Does this slide mean much?  Not really.  Clinton was easily re-elected.  Carter had no real change and he was defeated.  But in terms of what people think, the Obama folks have to worry about momentum and the perception in the public that he's failed to follow through with his promises.  The health care debate is weighing down his presidential approval ratings, but that's not going to go away.  The talk radio guys slam him every day but relatively few people (20 or so million, already Obama haters) pay attention.

Public perception is fickle.  Right now, if I had to guess on what people know about the presidency of Barack Obama, it's that he's not doing as well as they'd hoped.  Maybe their expectations were too high after Bush.

Wednesday, September 2, 2009

People Know -- That They're Confused

A new CBS News poll finds that two-thirds of Americans are confused about the whole health care debate.  A pdf of the entire poll is here.

No doubt the screaming in town halls, the wailing of talk radio hosts, and the frothing by Fox News guys has generated some of the confusion -- as has the inability of the Obama Administration or Congress to explain this in a clear, coherent manner.  Still, more people (49 percent) think the town hall protesters do not reflect the views of most Americans.  Forty-one percent think they do.  The breakdown falls along unsurprising partisan lines, there are just more people identifying themselves as Dems today than GOPers. 

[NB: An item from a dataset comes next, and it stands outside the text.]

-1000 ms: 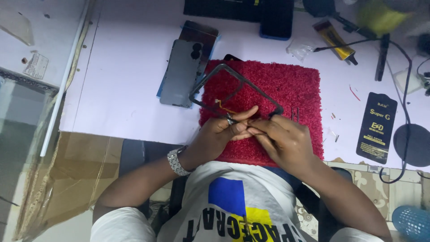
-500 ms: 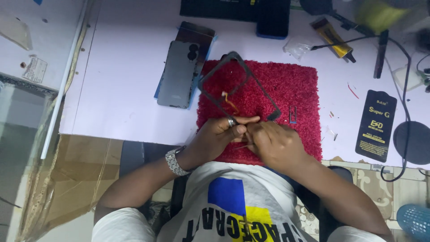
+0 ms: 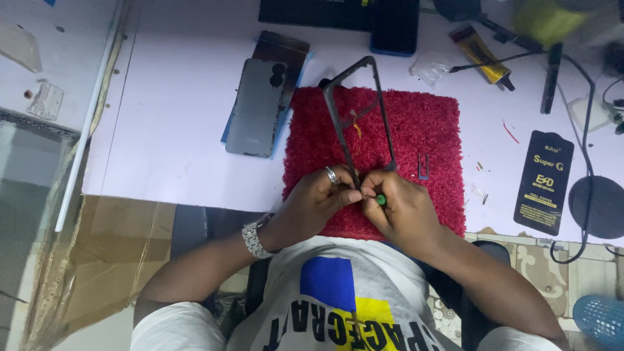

And folks kinda blame Obama.  Three out of five Americans think he's not done a good job explaining all health care reform.  His overall approval ratings have also dropped.  A lot.  He's gone from a high of 77 to 55 in approval, according to this site.  He's also as low as 51 percent, according to the same site, different page.

Tuesday, August 18, 2009

Polls and Health Care

The health care debate? I'd love to avoid this one, what with all the town halls and screaming and lies and damn lies and occasional statistics, but here I am, writing about it.

So I'm skimming the polls about health care and a couple of them stick out for lots of -- as you'll see -- obvious reasons.

Here they are:
  • Fox News has polls that show in July, 36 percent, and in August, 34 percent, favor health care reform legislation.
  • CNN has polls that show in June, 51 percent, and in July/August, 50 percent favor health care reform legislation.
Huh?

When attempts to find out what people think turn out so differently, we often look at how the sample was drawn or how the questions were asked. I've little time to get into the sampling thing (but it looks okay), so let's look at the questions.
CNN: "From everything you have heard or read so far, do you favor or oppose Barack Obama's plan to reform health care?"

FOX:
"Based on what you know about the health care reform legislation being considered right now, do you favor or oppose the plan?"
No real difference that I can see, which is troubling. Is it coincidence that FOX's poll seems negative and CNN's poll seems positive toward health care reform? I dunno, but I'd love to see the order of the questions -- what came before these and how they may have primed the responses. There's something fishy here, on one side or the other.